Gedung Mahkamah Konstitusi
Jakarta - Mahkamah Konstitusi (MK) membatalkan kewenangan DPR untuk melakukan pemanggilan paksa terhadap warga negara sebagaimana diatur dalam UU MD3.
Pembatalan itu berdasarkan putusan MK dalam gugatan uji materiil terkait UU MD3. Dimana, MK memutuskan bahwa aturan tersebut bertentangan dengan UUD 1945."Tidak mempunyai kekuatan hukum mengikat," kata Ketua MK Anwar Usman, membacakan putusan tersebut, Kamis (28/6).Kewenangan pemanggilan paksa DPR yang digugat adalah sebagaimana dalam Pasal 73 ayat (3), ayat (4), ayat (5), dan ayah (6) UU MD3 Tahun 2018. Dalam pasal-pasal itu disebutkan bahwa DPR berhak memanggil paksa pejabat negara, pejabat pemerintah, badan hukum dan/atau warga masyarakat untuk hadir dalam rapat bila sudah 3 kali dipanggil tidak hadir.
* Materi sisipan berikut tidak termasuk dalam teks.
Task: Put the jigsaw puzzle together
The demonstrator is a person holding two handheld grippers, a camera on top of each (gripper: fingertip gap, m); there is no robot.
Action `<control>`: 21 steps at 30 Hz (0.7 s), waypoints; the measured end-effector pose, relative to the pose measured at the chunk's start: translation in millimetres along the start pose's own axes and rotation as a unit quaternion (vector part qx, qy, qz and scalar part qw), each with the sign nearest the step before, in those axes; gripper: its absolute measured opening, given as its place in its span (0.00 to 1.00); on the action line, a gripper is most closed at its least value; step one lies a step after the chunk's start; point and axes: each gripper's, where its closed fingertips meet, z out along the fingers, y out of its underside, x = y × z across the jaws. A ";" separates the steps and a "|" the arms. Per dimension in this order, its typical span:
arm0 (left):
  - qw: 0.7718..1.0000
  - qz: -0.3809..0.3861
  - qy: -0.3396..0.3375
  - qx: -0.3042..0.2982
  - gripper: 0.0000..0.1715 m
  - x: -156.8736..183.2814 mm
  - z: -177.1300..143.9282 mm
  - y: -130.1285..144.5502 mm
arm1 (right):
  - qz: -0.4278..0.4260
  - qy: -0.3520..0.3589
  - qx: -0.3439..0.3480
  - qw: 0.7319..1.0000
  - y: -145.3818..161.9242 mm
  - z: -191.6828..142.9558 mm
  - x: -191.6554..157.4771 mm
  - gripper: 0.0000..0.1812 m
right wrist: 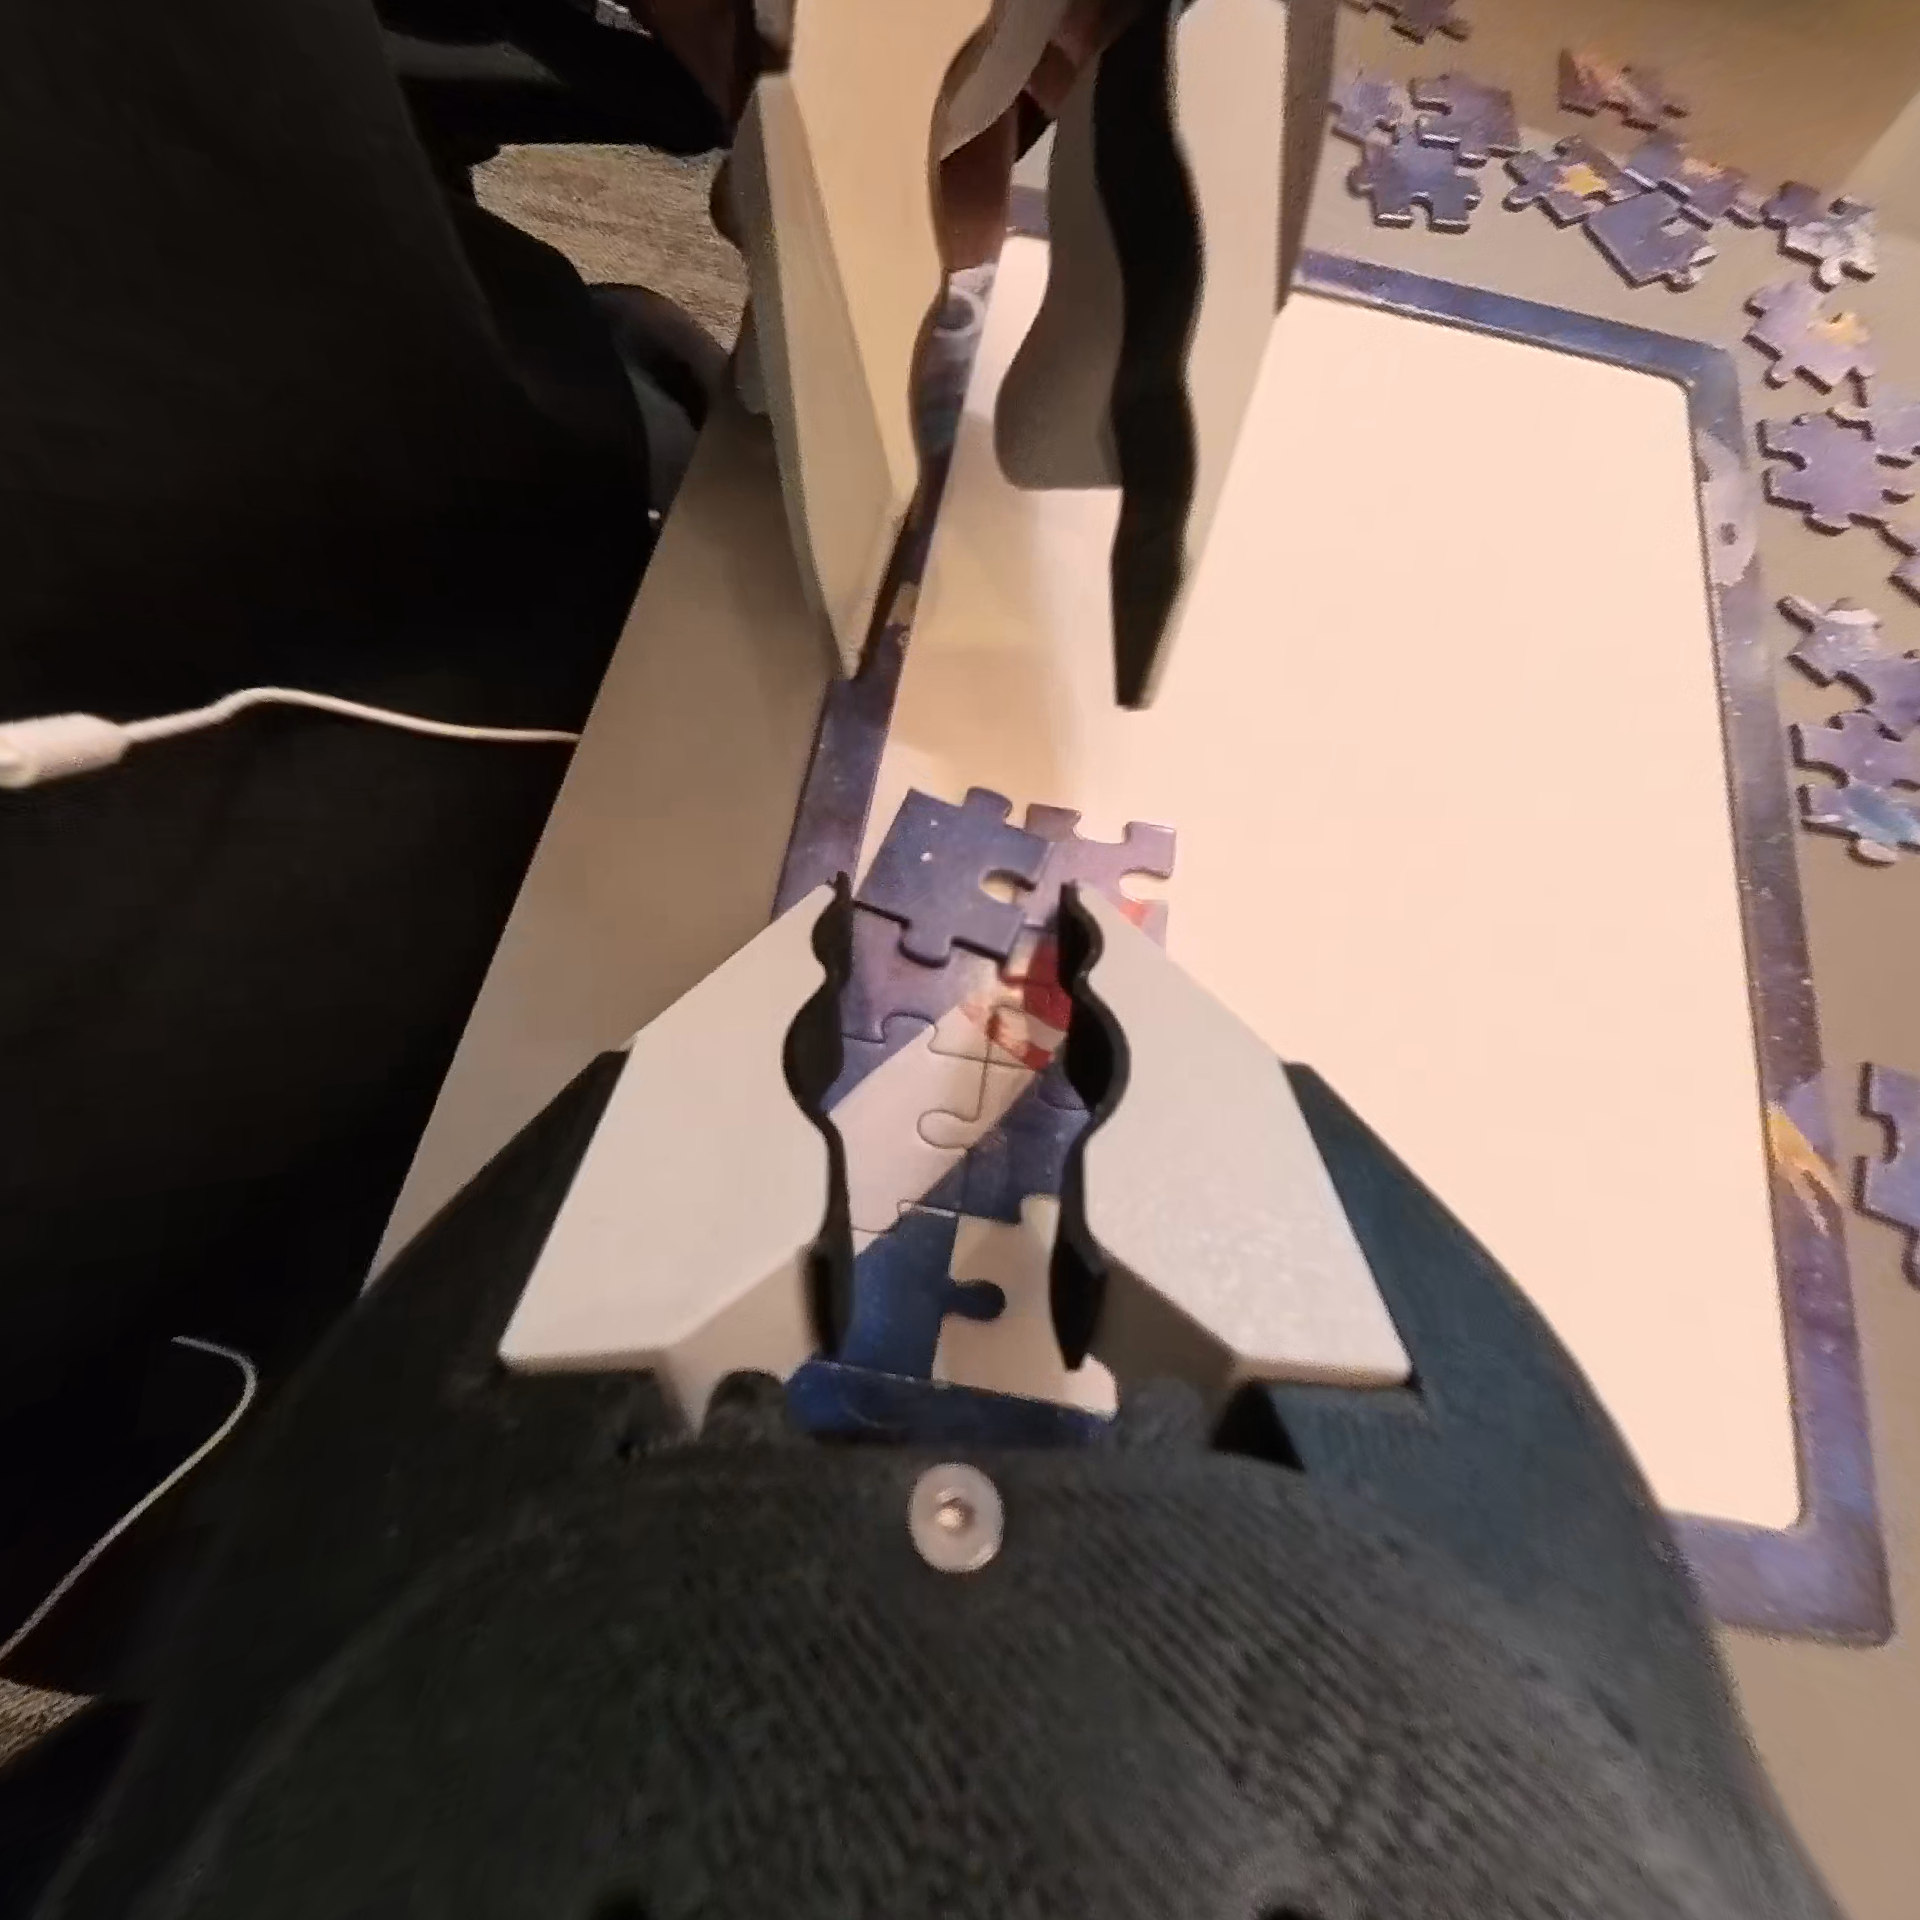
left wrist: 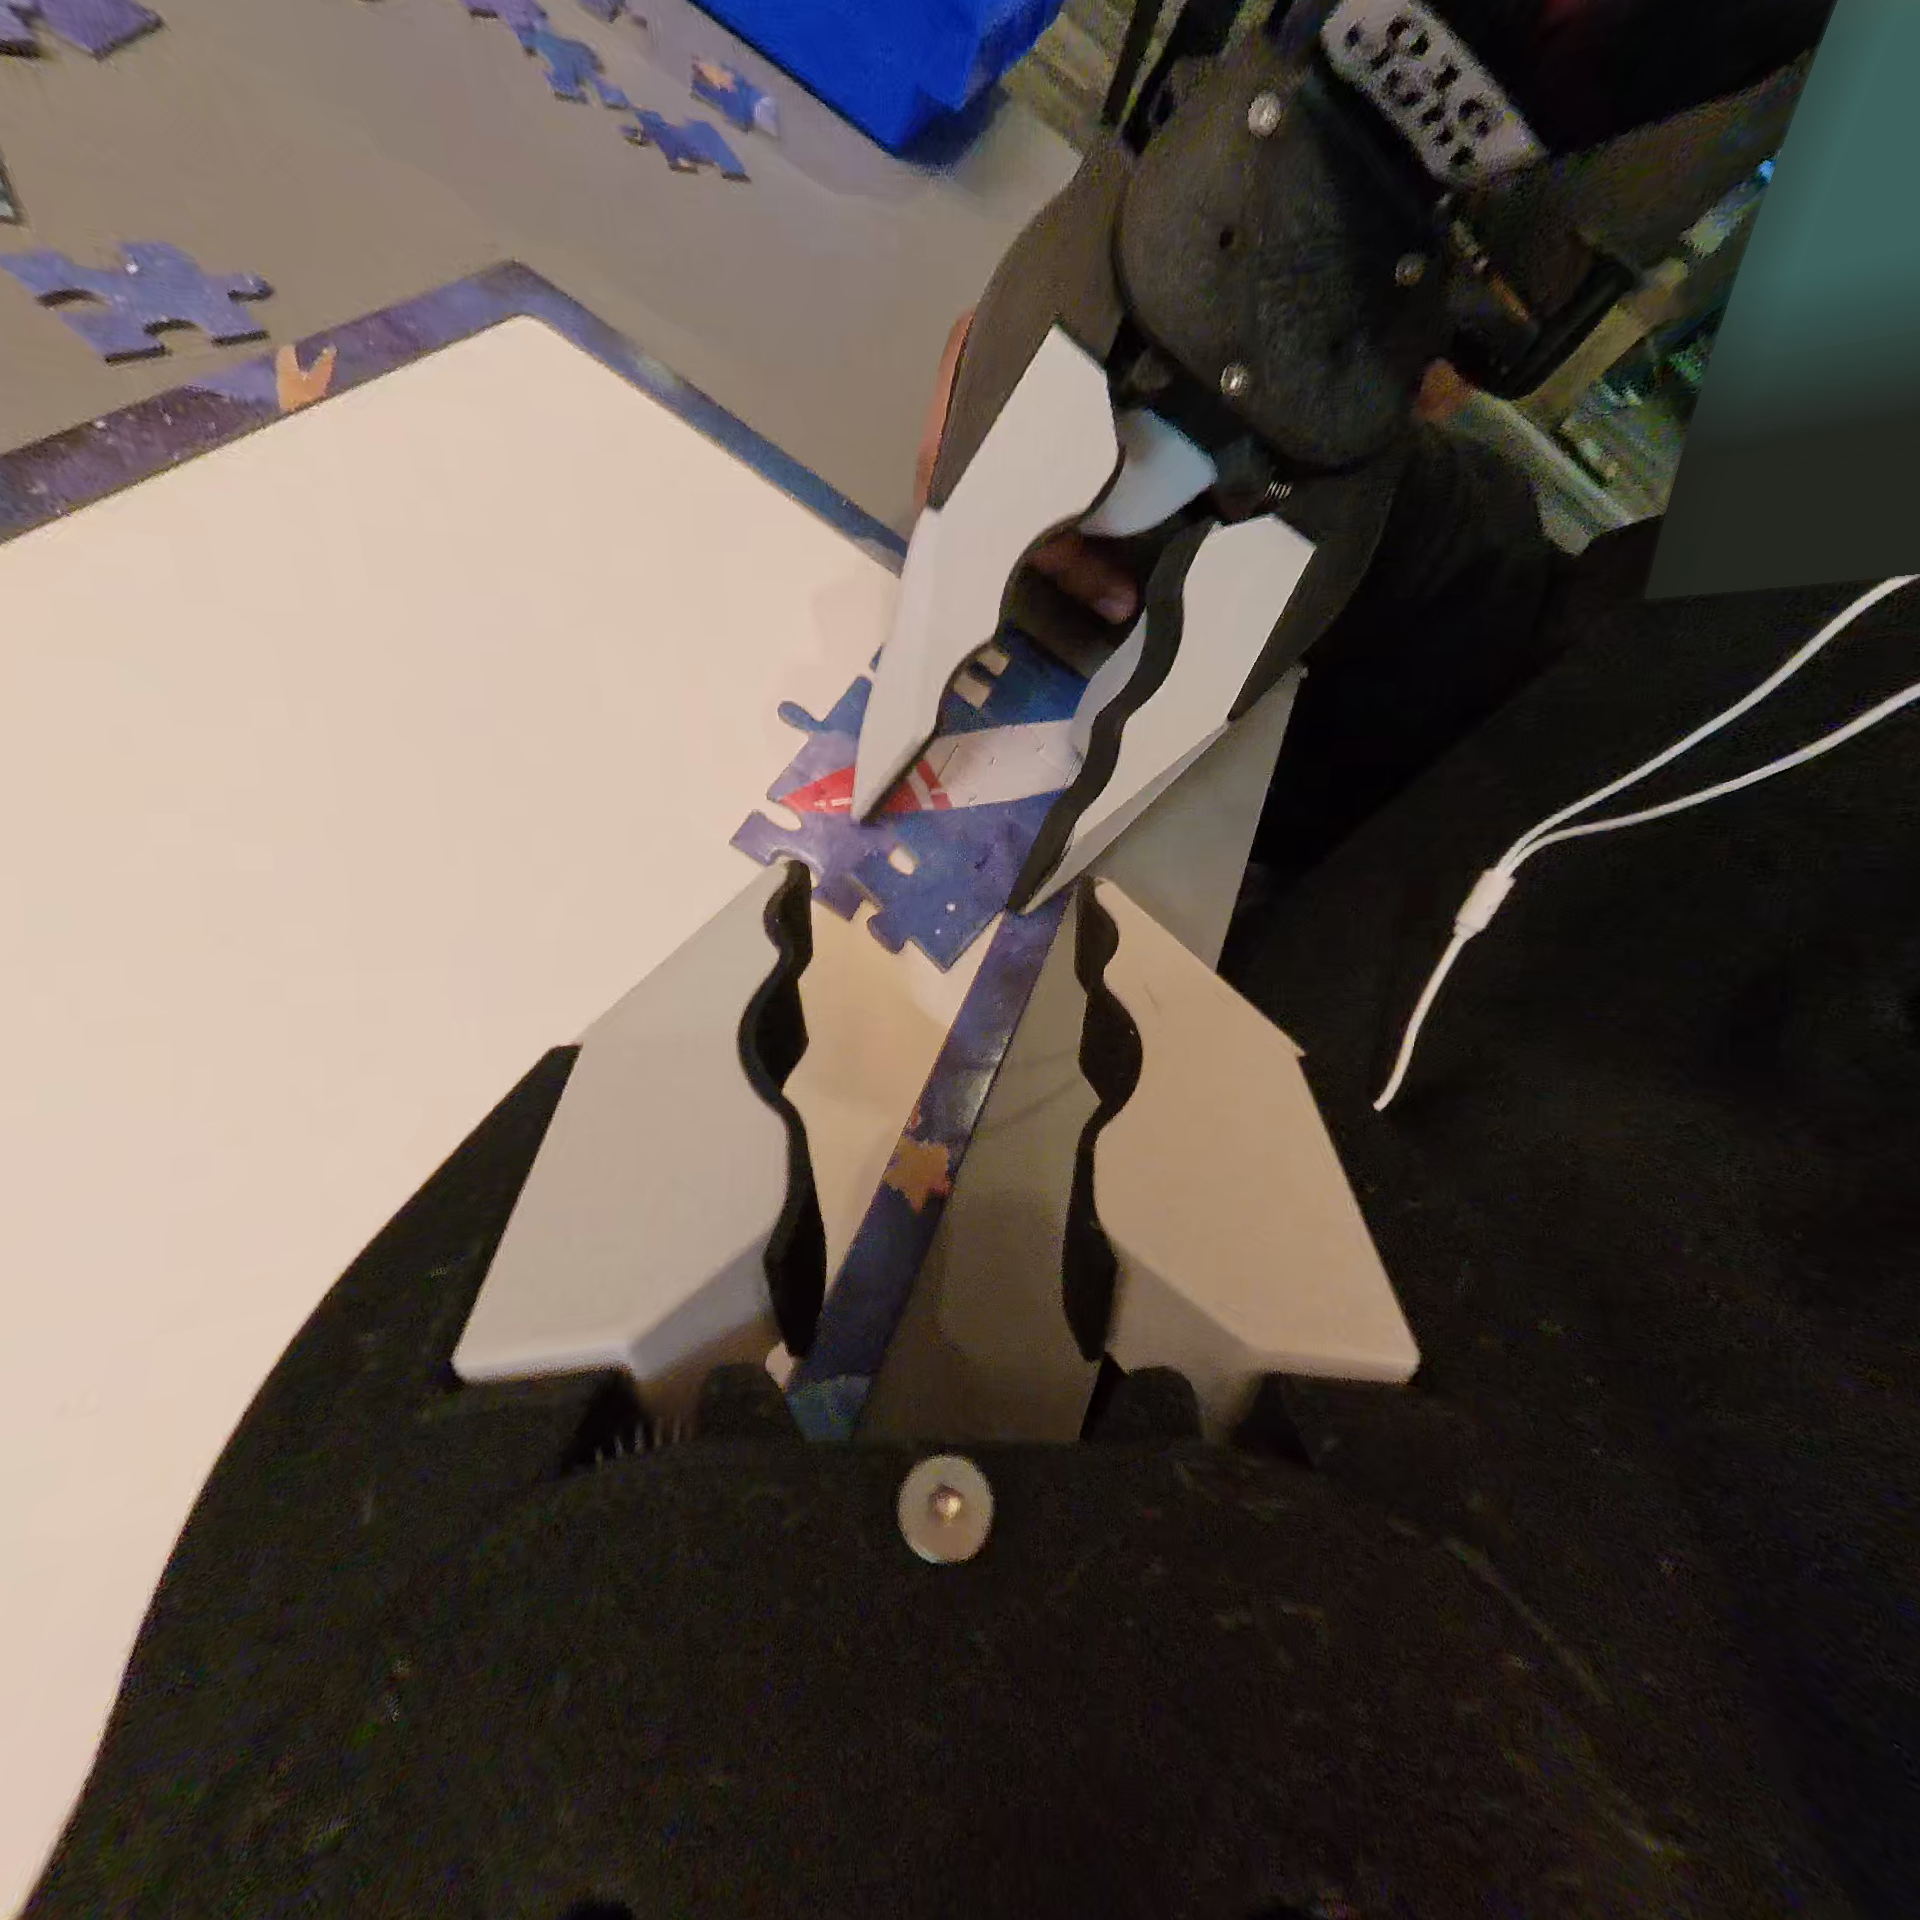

Kewenangan pemanggilan paksa itu bisa digunakan DPR dengan melalui Polri.Menurut majelis, kewenangan itu bertentangan dengan fungsi yang dimiliki oleh DPR. Lantaran DPR adalah lembaga politik, bukan lembaga penegak hukum."Polisi baru berwenang memanggil paksa seseorang untuk diminta keterangan menjadi saksi atau tersangka ketika telah mendapatkan laporan dugaan tindak pidana, dan pemanggilan itu harus melalui beberapa tahapan," bunyi pertimbangan hakim.